Et, grave problème avec le protagoniste, il est plus stupide que le lecteur, ce qui n’aide pas à nourrir l’intérêt qu’on lui porte : en particulier dans les dernières pages (p. 378 en particulier) et fait preuve d’un racisme médiocre (ce qui laisse penser, avec quelques remarques politiques, que la balance penche nettement à droite chez Buffard, et pas seulement chez ses personnages) : « On vit une époque formidable. Dans un coin aussi reculé, dans un patelin perdu aux confins de l’Ardèche et de la Haute-Loire, c’est un curé black qui dit la messe pour les enterrements. » (p. 403)
Autre travers dans Le jeu de la défense, la narration d’André Buffard n’est pas bonne. Régulièrement, il fait des choix surprenants qu’il ne reproduit pas (reproche que je faisais également à Mo Malo) et qui se retrouvent par conséquent injustifiés. L’auteur mélange régulièrement les temps de la narration, si bien qu’on ne sait plus par moments s’il écrit au passé simple/imparfait, ou au présent/passé composé (entre les pages 91 et 95 par exemple). Il enchaîne subitement dans un paragraphe entier des « il » en début de phrase, reproduisant plus d’une dizaine de fois la même construction de phrase, ce qui produit un effet extrêmement déplaisant à la lecture (p. 98).
La rédaction est ratée par moments, comme p. 108, p. 209, p. 221 (« et pourquoi, et pourquoi si longtemps après ? »), p. 234 (« j’étais hyperfier »), p. 282, etc – des transitions ratées, des temps lourds, des tournures malvenues…
Il brise le quatrième mur (ou c’est du moins la sensation donnée) de façon très lourde, « Quand la question de l’innocence ou de la culpabilité se pose, on bascule, en plus, dans le roman policier. J’étais donc pressé de découvrir la procédure. » (p. 137), et de remettre ça une page plus loin : « J’ai donc attaqué la lecture comme on dissèque un polar : les faits, les constatations matérielles, les personnages, les suspects, les charges, les pistes. », et encore plus loin, lorsque le mot « polar » est prononcé par deux personnages distincts (p. 174). Cela ne fait que repousser le lecteur hors du récit.
Dernier écueil à noter, des coquilles récurrentes : « Celui[-ci] » (p. 236), « OK Cor[r]al » (p. 253), « un bruit différen[t] » (p. 258), « dans les vap[e]s » (p. 296).
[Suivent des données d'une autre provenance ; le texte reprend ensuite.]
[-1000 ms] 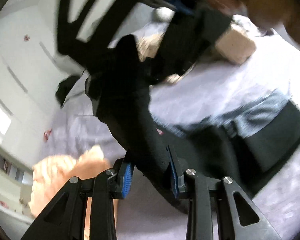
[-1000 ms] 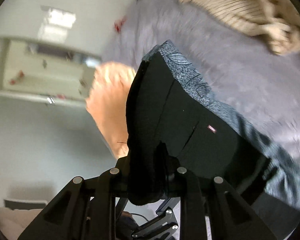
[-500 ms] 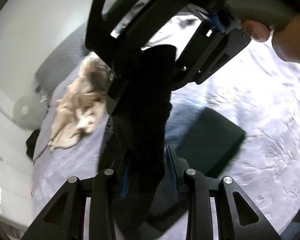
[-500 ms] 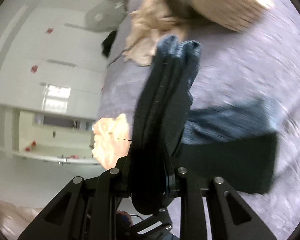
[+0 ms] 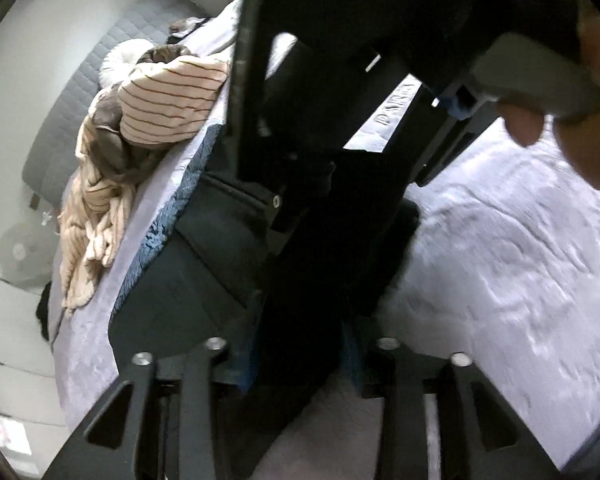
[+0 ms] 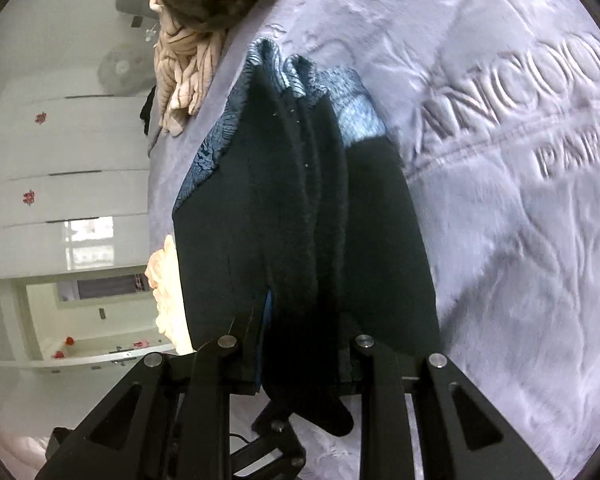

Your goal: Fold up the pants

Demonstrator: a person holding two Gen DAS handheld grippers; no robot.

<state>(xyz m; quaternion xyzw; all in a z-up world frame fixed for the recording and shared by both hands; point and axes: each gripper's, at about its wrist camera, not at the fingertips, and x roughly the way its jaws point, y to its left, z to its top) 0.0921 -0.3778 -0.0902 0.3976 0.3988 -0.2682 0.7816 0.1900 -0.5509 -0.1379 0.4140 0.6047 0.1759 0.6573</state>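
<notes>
Fold-over step: the right gripper [image 6: 306, 354] clenches the black pants with blue patterned lining [image 6: 300, 184]; the left gripper [image 5: 300, 354], jaws just opening, loosens around the fabric over the lavender plush bed [image 5: 500, 240]. Next, lay it flat.

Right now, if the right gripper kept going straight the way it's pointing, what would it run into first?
The dark pants bunched between its jaws lead the right gripper; beyond them lies the folded part on the lavender blanket. Depth is unclear.

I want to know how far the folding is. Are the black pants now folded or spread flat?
Folded over, not flat: in the right wrist view the pants lie doubled on the bed cover, layered edges showing at the top.
</notes>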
Quand on lit un type qui prétend être un grand avocat, on s’attend à un minimum de style, une profondeur d’analyse. En réalité, comme avec Lyautey lorsqu’il décrit la diplomatie française, le résultat est assez plat, l’intrigue convenue, le livre globalement mauvais. Reste une enquête ponctuée de quelques rebondissements dans un univers rarement exploité par la littérature policière française. Mais le livre ne satisfait pas les attentes du lecteur et, plus que tout, les personnages et l’ambiance de Buffard (et, encore une fois, cela laisse supposer que c’est le cas de Buffard lui-même) sont rebutants, des portraits de beaufs, un univers de maniaques…
Ma plus mauvaise lecture parmi les six premiers livres de la sélection des éditions Points.